EXERCISE | Go through the listing and retype each line exactly.
═══ MATERIAL PROVIDED ═══
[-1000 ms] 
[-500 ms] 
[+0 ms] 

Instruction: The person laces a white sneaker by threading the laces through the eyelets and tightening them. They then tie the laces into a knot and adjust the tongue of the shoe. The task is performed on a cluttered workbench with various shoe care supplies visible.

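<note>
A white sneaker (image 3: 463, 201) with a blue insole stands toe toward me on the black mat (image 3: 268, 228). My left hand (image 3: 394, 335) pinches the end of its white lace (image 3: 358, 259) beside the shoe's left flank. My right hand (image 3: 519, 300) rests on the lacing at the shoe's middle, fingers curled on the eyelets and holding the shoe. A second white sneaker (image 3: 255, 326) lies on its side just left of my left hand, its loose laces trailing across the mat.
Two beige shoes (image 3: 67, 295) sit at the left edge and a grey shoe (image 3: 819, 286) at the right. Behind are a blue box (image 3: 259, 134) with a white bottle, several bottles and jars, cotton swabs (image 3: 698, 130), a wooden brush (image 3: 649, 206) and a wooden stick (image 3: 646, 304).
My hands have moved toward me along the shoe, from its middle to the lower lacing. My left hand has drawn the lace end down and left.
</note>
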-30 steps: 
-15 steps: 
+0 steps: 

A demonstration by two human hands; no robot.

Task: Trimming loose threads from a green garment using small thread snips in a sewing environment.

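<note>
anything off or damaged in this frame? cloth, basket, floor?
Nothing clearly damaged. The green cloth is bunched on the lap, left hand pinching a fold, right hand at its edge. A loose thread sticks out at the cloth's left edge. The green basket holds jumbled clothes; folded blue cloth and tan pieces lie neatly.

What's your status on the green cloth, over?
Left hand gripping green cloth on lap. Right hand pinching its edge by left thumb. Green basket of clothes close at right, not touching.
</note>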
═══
RESPONSE BELOW |
[-1000 ms] 
[-500 ms] 
[+0 ms] 

Instruction: The person laces a white sneaker by threading the laces through the eyelets and tightening them. They then tie the laces into a knot and adjust the tongue of the shoe. The task is performed on a cluttered workbench with various shoe care supplies visible.

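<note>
A white sneaker (image 3: 463, 201) with a blue insole stands toe toward me on the black mat (image 3: 268, 228). My left hand (image 3: 394, 335) pinches the end of its white lace (image 3: 358, 259) beside the shoe's left flank. My right hand (image 3: 519, 300) rests on the lacing at the shoe's middle, fingers curled on the eyelets and holding the shoe. A second white sneaker (image 3: 255, 326) lies on its side just left of my left hand, its loose laces trailing across the mat.
Two beige shoes (image 3: 67, 295) sit at the left edge and a grey shoe (image 3: 819, 286) at the right. Behind are a blue box (image 3: 259, 134) with a white bottle, several bottles and jars, cotton swabs (image 3: 698, 130), a wooden brush (image 3: 649, 206) and a wooden stick (image 3: 646, 304).
My hands have moved toward me along the shoe, from its middle to the lower lacing. My left hand has drawn the lace end down and left.
</note>
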-30 steps: 
-15 steps: 
+0 steps: 

A demonstration by two human hands; no robot.

Task: Trimming loose threads from a green garment using small thread snips in a sewing environment.

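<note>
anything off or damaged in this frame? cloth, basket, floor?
Nothing clearly damaged. The green cloth is bunched on the lap, left hand pinching a fold, right hand at its edge. A loose thread sticks out at the cloth's left edge. The green basket holds jumbled clothes; folded blue cloth and tan pieces lie neatly.

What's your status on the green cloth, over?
Left hand gripping green cloth on lap. Right hand pinching its edge by left thumb. Green basket of clothes close at right, not touching.
</note>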

With that, the output is done.